Israel, which sees Iran as a direct threat, has refused to rule out military force, although officials there say they are counting for now on diplomatic pressure. There have even been hints from Sunni Arab states, particularly Saudi Arabia, that they would look the other way in the event of a strike on Shiite Iran, a historic adversary.

Yet one of the Brookings war game's major conclusions is that Israel could pay dearly for an attack on Iran.

By the end of the simulation, eight days after the fictitious Israeli strike, Israel's prime minister, under heavy domestic pressure, is forced to launch a 48-hour air blitz in southern Lebanon to halt rocket attacks from Hezbollah, the militant group sponsored by Iran. Israeli officials know the blitz is unlikely to achieve its objectives, and prepare a larger, costlier operation in Lebanon, including ground forces.

Israel's relations with the United States, its most important ally, are damaged. To avoid damaging them further, Israel bows to intense U.S. pressure and absorbs occasional missile strikes from Iran without retaliating.

Some members of the "Israeli" team nonetheless felt that setting back Iran's nuclear program "was worth it, even given what was a pretty robust response," said one participant. He asked that his name not be used, because under the game's ground rules, participants are supposed to remain anonymous.

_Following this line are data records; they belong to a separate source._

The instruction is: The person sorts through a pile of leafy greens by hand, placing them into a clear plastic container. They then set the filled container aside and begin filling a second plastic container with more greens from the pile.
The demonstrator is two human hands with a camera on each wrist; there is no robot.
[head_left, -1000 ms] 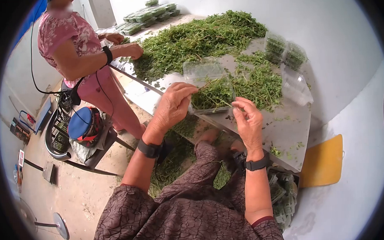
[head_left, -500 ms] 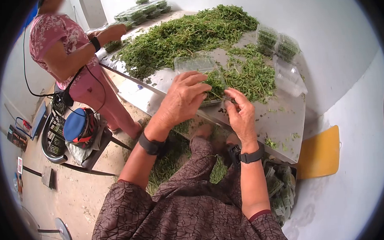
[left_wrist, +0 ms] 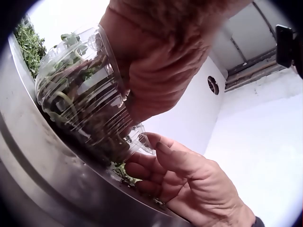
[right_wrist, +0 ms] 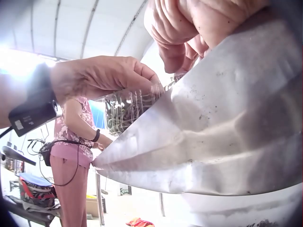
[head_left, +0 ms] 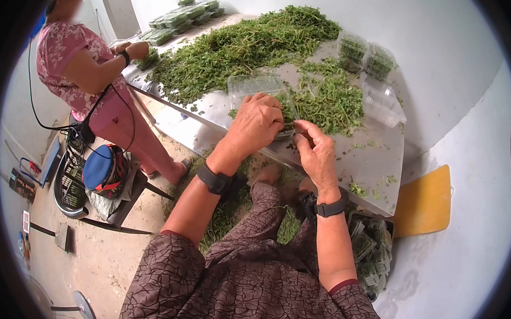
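Note:
A clear plastic container [left_wrist: 78, 90] filled with green stems stands at the table's front edge, its lid [head_left: 253, 85] laid back behind it. The left hand [head_left: 255, 123] reaches down into the container with bent fingers; its fingertips are hidden among the greens. The right hand [head_left: 317, 154] is at the container's right corner, and in the left wrist view the right hand [left_wrist: 189, 177] pinches that corner between thumb and fingers. In the right wrist view the container [right_wrist: 128, 109] shows beneath the left hand [right_wrist: 106, 75].
Loose greens [head_left: 246, 47] are heaped across the table [head_left: 379, 161]. Filled packs [head_left: 186, 17] are stacked at the far left, two more [head_left: 379, 62] at the right beside empty containers [head_left: 382, 101]. A person in pink [head_left: 80, 59] stands at the left. A yellow board [head_left: 425, 204] leans right.
The left hand has lowered into the container and its fingers have bent. The right hand has come closer to the container's corner. The other person's hands have moved over a pack at the left.

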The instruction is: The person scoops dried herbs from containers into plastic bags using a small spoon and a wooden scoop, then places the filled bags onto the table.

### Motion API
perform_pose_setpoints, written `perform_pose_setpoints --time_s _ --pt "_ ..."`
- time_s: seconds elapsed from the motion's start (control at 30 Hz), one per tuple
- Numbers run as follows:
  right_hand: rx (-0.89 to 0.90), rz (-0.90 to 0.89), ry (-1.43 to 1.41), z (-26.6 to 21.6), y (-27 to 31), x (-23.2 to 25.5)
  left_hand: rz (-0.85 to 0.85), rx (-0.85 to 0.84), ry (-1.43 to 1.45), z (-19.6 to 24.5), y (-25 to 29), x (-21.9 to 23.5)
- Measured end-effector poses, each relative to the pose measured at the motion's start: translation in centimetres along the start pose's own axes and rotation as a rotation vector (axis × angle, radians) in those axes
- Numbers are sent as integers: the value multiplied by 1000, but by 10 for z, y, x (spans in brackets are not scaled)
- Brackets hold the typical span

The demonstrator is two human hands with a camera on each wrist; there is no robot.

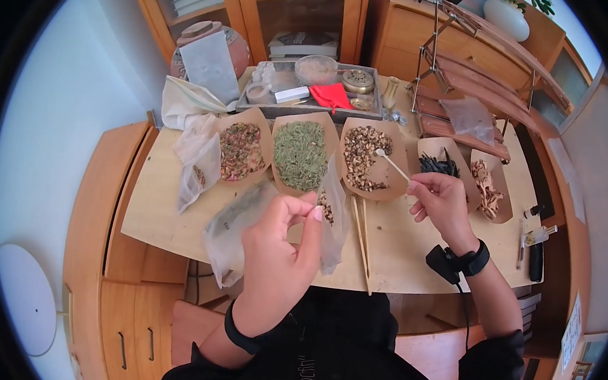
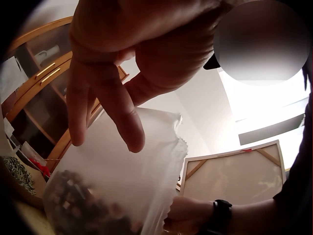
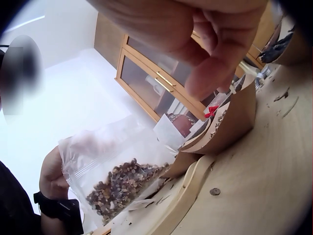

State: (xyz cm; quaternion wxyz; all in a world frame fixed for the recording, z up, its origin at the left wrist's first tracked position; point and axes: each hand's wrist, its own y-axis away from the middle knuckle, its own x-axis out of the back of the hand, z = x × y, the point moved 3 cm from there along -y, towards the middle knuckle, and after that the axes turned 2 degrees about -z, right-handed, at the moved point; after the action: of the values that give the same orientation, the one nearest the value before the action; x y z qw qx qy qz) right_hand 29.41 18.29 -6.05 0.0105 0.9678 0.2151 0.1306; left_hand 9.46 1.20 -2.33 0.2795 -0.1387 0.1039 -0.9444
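My left hand [image 1: 280, 251] pinches the top of a translucent bag [image 1: 334, 222], which hangs near the front of the table. Small brown dried pieces [image 3: 124, 188] fill its lower part, as the right wrist view shows. In my right hand [image 1: 443, 204] a small pale spoon [image 1: 396, 167] is held by its handle end, between thumb and fingers. Its round tip overlaps the brown paper tray [image 1: 395, 184] of similar chopped brown pieces [image 1: 366, 152] in the head view. The right wrist view shows those fingers [image 3: 210, 78] above the table but not the spoon.
Other paper trays hold reddish dried buds [image 1: 240, 152], green herb [image 1: 299, 152], black strips [image 1: 439, 164] and tan shavings [image 1: 484, 186]. Long wooden tongs [image 1: 361, 244] lie at the front, right of another clear bag [image 1: 229, 231]. Behind stand a grey tray [image 1: 274, 109] and a folding wooden rack [image 1: 460, 88].
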Motion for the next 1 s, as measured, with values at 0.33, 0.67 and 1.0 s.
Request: perform_pose_setpoints --time_s 0.33,0.67,1.0 --pt "38 42 121 4 5 -4 -27 -102 -113 -1 13 -6" --pt "45 44 187 6 10 -3 -81 -122 -224 7 20 -7" --pt "63 52 180 11 10 -5 -87 -106 -244 15 24 -13"
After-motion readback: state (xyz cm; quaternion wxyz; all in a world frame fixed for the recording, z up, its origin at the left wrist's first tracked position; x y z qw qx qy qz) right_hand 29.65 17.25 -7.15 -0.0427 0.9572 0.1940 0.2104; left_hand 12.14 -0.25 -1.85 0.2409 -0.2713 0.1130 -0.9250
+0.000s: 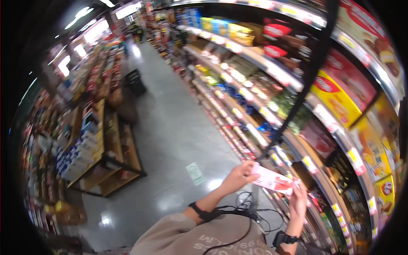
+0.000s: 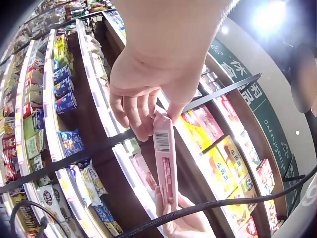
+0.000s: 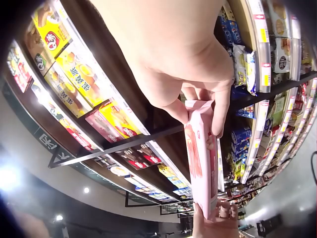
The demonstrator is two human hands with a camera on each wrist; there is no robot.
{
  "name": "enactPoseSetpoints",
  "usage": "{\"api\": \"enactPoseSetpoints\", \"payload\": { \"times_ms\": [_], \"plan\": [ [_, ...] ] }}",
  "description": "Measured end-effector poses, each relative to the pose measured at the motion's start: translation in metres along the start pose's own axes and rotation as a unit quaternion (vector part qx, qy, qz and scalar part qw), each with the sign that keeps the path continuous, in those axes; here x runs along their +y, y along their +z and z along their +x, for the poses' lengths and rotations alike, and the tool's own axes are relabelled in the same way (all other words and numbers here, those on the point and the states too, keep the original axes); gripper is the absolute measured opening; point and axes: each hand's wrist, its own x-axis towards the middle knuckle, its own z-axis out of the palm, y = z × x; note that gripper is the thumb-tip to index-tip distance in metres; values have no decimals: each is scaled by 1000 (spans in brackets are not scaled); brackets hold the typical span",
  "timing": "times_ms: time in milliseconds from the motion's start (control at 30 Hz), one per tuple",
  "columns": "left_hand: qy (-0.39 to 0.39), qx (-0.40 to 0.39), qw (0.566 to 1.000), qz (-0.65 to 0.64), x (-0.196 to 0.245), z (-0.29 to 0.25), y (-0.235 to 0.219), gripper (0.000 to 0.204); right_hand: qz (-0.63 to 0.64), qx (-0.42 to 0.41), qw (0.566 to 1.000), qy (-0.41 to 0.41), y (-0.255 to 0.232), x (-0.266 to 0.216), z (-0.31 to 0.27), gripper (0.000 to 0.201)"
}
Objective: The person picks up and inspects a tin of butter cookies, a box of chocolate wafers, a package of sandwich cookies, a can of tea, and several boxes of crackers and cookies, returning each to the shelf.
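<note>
A slim pink-and-white snack box point(image 1: 272, 180) is held level in front of the chest. My left hand point(image 1: 239, 177) pinches one end of it, thumb on the printed front. At the opposite end, my right hand point(image 1: 298, 199) grips it between thumb and fingers. A barcode shows on a narrow side of the pink box point(image 2: 162, 141) in the left wrist view, close to the left fingers point(image 2: 132, 110). Red pictures on its broad face show in the right wrist view, below the right hand point(image 3: 190, 64). Both end edges are partly covered by the fingers.
Tall shelves of packaged snacks point(image 1: 335, 100) rise along the right, with a dark post point(image 1: 304, 91) in front. A wooden display stand point(image 1: 106, 163) is at the left of the grey aisle floor point(image 1: 163, 127). Black cables point(image 1: 250, 208) hang before the shirt.
</note>
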Motion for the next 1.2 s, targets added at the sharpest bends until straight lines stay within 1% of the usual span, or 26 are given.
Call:
{"api": "enactPoseSetpoints", "payload": {
  "times_ms": [33,67,133,200,233,267,367,400,433,467,533,600,633,667,733,800,833,933,967,1033,1133,1200],
  "plan": [
    [1,-2,1000,6,-7,11,3,38,-9,16,999,-29,-3,-1,7,43],
    [40,-15,999,17,-11,20,6,39,-17,11,999,-39,-12,-2,16,38],
    [28,-34,999,8,-9,40,18,36,-18,17,999,-47,-27,-9,24,37],
    [9,-46,999,6,2,58,33,35,-66,56,994,-70,-37,-21,25,36],
    [12,-48,999,-5,2,68,43,36,-77,73,990,-96,-44,-24,28,37],
    [14,-47,999,-14,2,79,52,37,-79,103,980,-150,-52,-25,34,42],
    [33,-31,999,-23,-2,105,79,43,-61,143,962,-226,-55,-58,38,51],
    [41,-25,999,-24,-4,113,89,45,-59,150,957,-241,-60,-64,44,50],
    [138,-15,988,62,-6,125,98,51,-73,162,949,-262,-64,-71,51,48],
    [151,-7,986,77,-6,135,106,50,-86,174,940,-281,-65,-76,57,46],
    [170,10,980,106,-3,152,124,50,-107,183,932,-294,-79,-75,79,39],
    [188,1,977,104,4,173,132,51,-92,206,930,-291,-90,-75,97,38],
    [178,-5,981,72,0,190,136,53,-101,224,931,-270,-93,-80,100,37],
    [168,-11,985,42,-8,208,139,54,-136,227,922,-283,-93,-88,103,33],
    [175,-8,977,118,-9,228,138,50,-229,268,877,-327,-100,-87,116,28],
    [190,-14,961,202,-8,244,138,44,-207,290,878,-321,-93,-87,126,24],
    [167,-15,974,154,-21,253,138,41,-189,280,891,-304,-90,-87,131,21],
    [236,50,918,314,-21,248,137,53,-380,345,805,-298,-94,-79,138,24],
    [219,47,914,339,-19,246,137,55,-416,358,771,-324,-90,-81,136,23],
    [236,34,909,343,-25,251,135,54,-485,379,694,-374,-80,-87,132,23],
    [256,13,907,334,-21,255,133,49,-512,337,714,-339,-86,-86,127,29],
    [277,8,901,334,-14,255,134,46,-529,323,719,-315,-87,-90,124,28]
  ]
}}
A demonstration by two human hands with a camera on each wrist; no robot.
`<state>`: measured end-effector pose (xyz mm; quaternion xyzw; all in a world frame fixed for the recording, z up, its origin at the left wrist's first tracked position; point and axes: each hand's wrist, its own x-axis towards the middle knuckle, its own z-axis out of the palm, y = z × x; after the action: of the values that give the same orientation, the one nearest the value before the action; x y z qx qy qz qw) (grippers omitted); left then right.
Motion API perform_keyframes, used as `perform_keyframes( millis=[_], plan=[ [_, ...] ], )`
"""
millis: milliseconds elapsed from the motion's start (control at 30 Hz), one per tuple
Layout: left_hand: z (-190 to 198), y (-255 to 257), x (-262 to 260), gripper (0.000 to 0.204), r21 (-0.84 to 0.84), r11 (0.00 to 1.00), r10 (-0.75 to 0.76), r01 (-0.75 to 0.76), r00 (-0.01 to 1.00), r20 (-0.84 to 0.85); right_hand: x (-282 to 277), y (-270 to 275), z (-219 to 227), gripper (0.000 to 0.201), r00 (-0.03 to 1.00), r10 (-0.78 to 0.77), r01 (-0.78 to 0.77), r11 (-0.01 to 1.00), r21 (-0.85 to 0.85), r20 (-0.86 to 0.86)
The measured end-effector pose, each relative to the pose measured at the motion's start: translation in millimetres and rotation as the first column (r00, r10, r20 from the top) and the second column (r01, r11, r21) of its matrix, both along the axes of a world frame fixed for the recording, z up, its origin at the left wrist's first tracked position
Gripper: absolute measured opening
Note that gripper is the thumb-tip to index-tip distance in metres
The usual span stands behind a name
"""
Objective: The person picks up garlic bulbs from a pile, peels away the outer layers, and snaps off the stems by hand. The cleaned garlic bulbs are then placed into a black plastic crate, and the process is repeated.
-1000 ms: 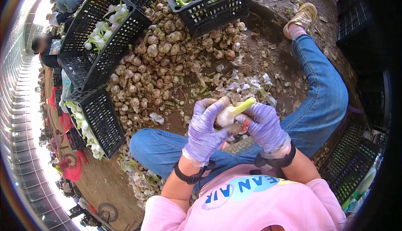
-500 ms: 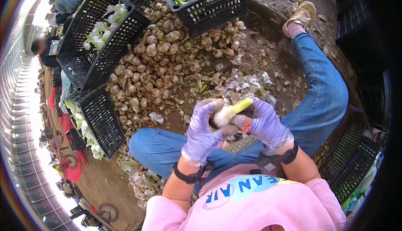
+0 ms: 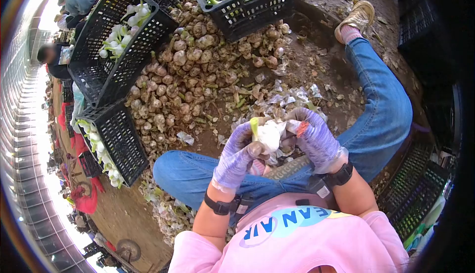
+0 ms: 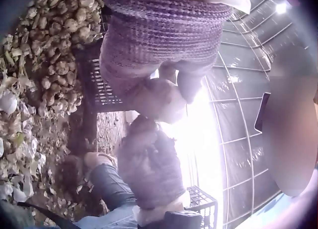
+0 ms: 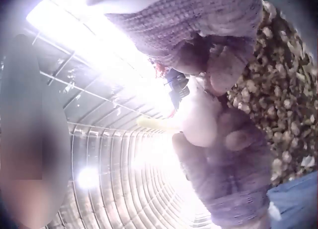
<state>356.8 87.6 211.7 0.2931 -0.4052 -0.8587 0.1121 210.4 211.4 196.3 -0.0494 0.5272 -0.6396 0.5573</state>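
Note:
A white garlic bulb (image 3: 270,135) with a short yellow-green stem (image 3: 255,126) is gripped by my left hand (image 3: 235,150), its thumb and fingers round the bulb's left side. My right hand (image 3: 316,142), with an orange-red patch on a glove finger, pinches papery skin (image 3: 291,126) at the bulb's right side. Both hands wear purple knit gloves with bare, dirty fingertips. The right wrist view has the bulb (image 5: 201,120) between both hands, stem pointing left. In the left wrist view, fingers cover much of the bulb (image 4: 168,103).
Unpeeled, soil-stained garlic (image 3: 190,57) lies heaped on the ground ahead. Loose skins (image 3: 292,99) lie just beyond my hands. Black crates (image 3: 260,10) with white bulbs stand ahead and to the left (image 3: 118,142). My bent legs (image 3: 378,109) flank the work area.
The bulb has turned, its stem swinging from upper right to upper left. My right hand has moved up and off the stem to the bulb's right side; more white skin shows loose.

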Motion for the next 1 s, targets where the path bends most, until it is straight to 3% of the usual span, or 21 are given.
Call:
perform_keyframes(
  millis=[100,167,200,233,267,300,333,433,467,500,533,600,667,700,733,800,867,933,1000],
  plan=[
    [-1,-5,-1,0.067,0.075,0.994,-0.075,0.073,0.997,0.023,2,1,2,0.021,0.996,-0.048,0.053,0.996,-0.07,0.074],
    [-10,-4,0,0.055,-0.194,0.981,-0.008,0.016,0.999,0.042,8,-1,4,0.025,0.935,-0.092,0.025,0.98,-0.197,-0.341],
    [-14,-6,2,0.055,-0.194,0.981,-0.008,0.016,0.999,0.044,9,-1,4,0.025,0.936,-0.092,0.025,0.98,-0.197,-0.34],
    [-18,-7,3,0.048,-0.435,0.897,-0.071,0.07,0.997,0.015,10,-1,5,0.028,0.923,-0.021,-0.038,0.989,-0.145,-0.384],
    [-16,-9,1,0.042,-0.649,0.753,-0.139,0.107,0.99,0.002,11,-1,6,0.031,0.905,0.051,-0.098,0.991,-0.09,-0.422],
    [-4,-8,-3,0.032,-0.814,0.558,-0.103,0.163,0.987,0.127,11,1,6,0.031,0.966,0.057,-0.084,0.992,-0.098,-0.251],
    [-2,-9,-2,0.032,-0.815,0.557,-0.101,0.162,0.987,0.127,11,1,5,0.031,0.966,0.058,-0.085,0.991,-0.1,-0.251],
    [-1,-12,2,0.028,-0.76,0.638,-0.119,0.128,0.991,0.068,4,3,-2,0.027,0.97,0.122,-0.149,0.982,-0.118,-0.209],
    [-4,-13,4,0.027,-0.707,0.706,-0.088,0.05,0.996,-0.018,-2,3,-12,0.025,0.999,-0.029,0.035,0.989,-0.146,0.044],
    [-7,-14,5,0.025,-0.643,0.765,-0.049,-0.028,0.994,-0.101,-6,3,-17,0.023,0.94,-0.173,0.219,0.967,-0.129,0.294],
    [-8,-16,6,0.025,-0.57,0.815,-0.004,-0.102,0.983,-0.181,-8,4,-18,0.023,0.941,-0.172,0.218,0.967,-0.133,0.291],
    [-10,-12,9,0.022,-0.502,0.854,0.073,-0.135,0.987,-0.142,-8,6,-16,0.022,0.959,-0.207,0.243,0.953,-0.18,0.196],
    [-13,-10,6,0.036,-0.214,0.954,0.198,-0.21,0.977,-0.076,-9,8,-2,0.023,0.952,-0.171,0.238,0.935,-0.261,0.256],
    [-5,-9,3,0.046,-0.071,0.974,0.208,-0.214,0.975,-0.083,-4,7,2,0.022,0.915,-0.285,0.369,0.877,-0.308,0.284],
    [-7,-9,2,0.046,-0.071,0.973,0.212,-0.218,0.974,-0.082,-1,6,6,0.021,0.865,-0.387,0.488,0.8,-0.35,0.319],
    [-15,-4,-3,0.051,0.136,0.946,0.308,-0.296,0.948,-0.08,1,4,12,0.019,0.849,-0.427,0.516,0.796,-0.315,0.312],
    [-20,-6,-8,0.045,0.156,0.949,0.301,-0.275,0.937,-0.176,3,0,19,0.02,0.796,-0.45,0.603,0.653,-0.458,0.405],
    [-24,-10,-9,0.04,0.395,0.852,0.417,-0.344,0.901,-0.116,-4,4,13,0.028,0.844,-0.433,0.537,0.672,-0.51,0.317],
    [-23,-13,-11,0.037,0.455,0.832,0.407,-0.317,0.906,-0.114,-7,5,14,0.039,0.922,-0.356,0.268,0.868,-0.418,-0.149]
  ],
)
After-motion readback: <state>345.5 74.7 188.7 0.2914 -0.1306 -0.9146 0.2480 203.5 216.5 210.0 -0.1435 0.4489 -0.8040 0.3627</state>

Jonathan Peled, an Israeli embassy spokesman, declined comment on the war game or its outcome.

"All we can say is that Iran constitutes a threat not only to Israel but to the region, to the US and to the world at large, and therefore should be addressed without delay by the international community, first and foremost through effective sanctions," he said.

The Brookings war game was one of three simulations regarding Iran's nuclear program conducted in December. The other two, at Harvard University and Tel Aviv University, reportedly found that neither sanctions nor threats dissuaded Tehran from its suspected nuclear weapons ambitions.

In the Brookings game, three teams of experts, including former senior U.S. officials, played the Israeli, Iranian and American leadership. They assembled in separate rooms at the think tank's Washington headquarters. Israeli and U.S. "officials" communicated with each other, but not with the Iranians.

One of the simulation's major findings was how aggressively the Iranians responded to the attack — more aggressively, some participants felt, than they would in real life — and how Washington and Tehran, lacking direct communication, misunderstood each other.

Iran did not retaliate directly against the United States or U.S. troops in Iraq or Afghanistan. But it struck back at Israel, then attacked Dharan in eastern Saudi Arabia, then began mining the Straits of Hormuz.

"There would be almost no incentive for Iran not to respond" with force, said another participant, a member of the Iranian team. "It was interesting to see how useful it was for Tehran to push the limits."

Without knowing it, Iran's last two actions crossed U.S. "red lines," prompting an American military response.

"No one came out on top — (but) arguably the Iranians," the Iran team member said.

The Tehran regime was also able to crush its domestic political opposition.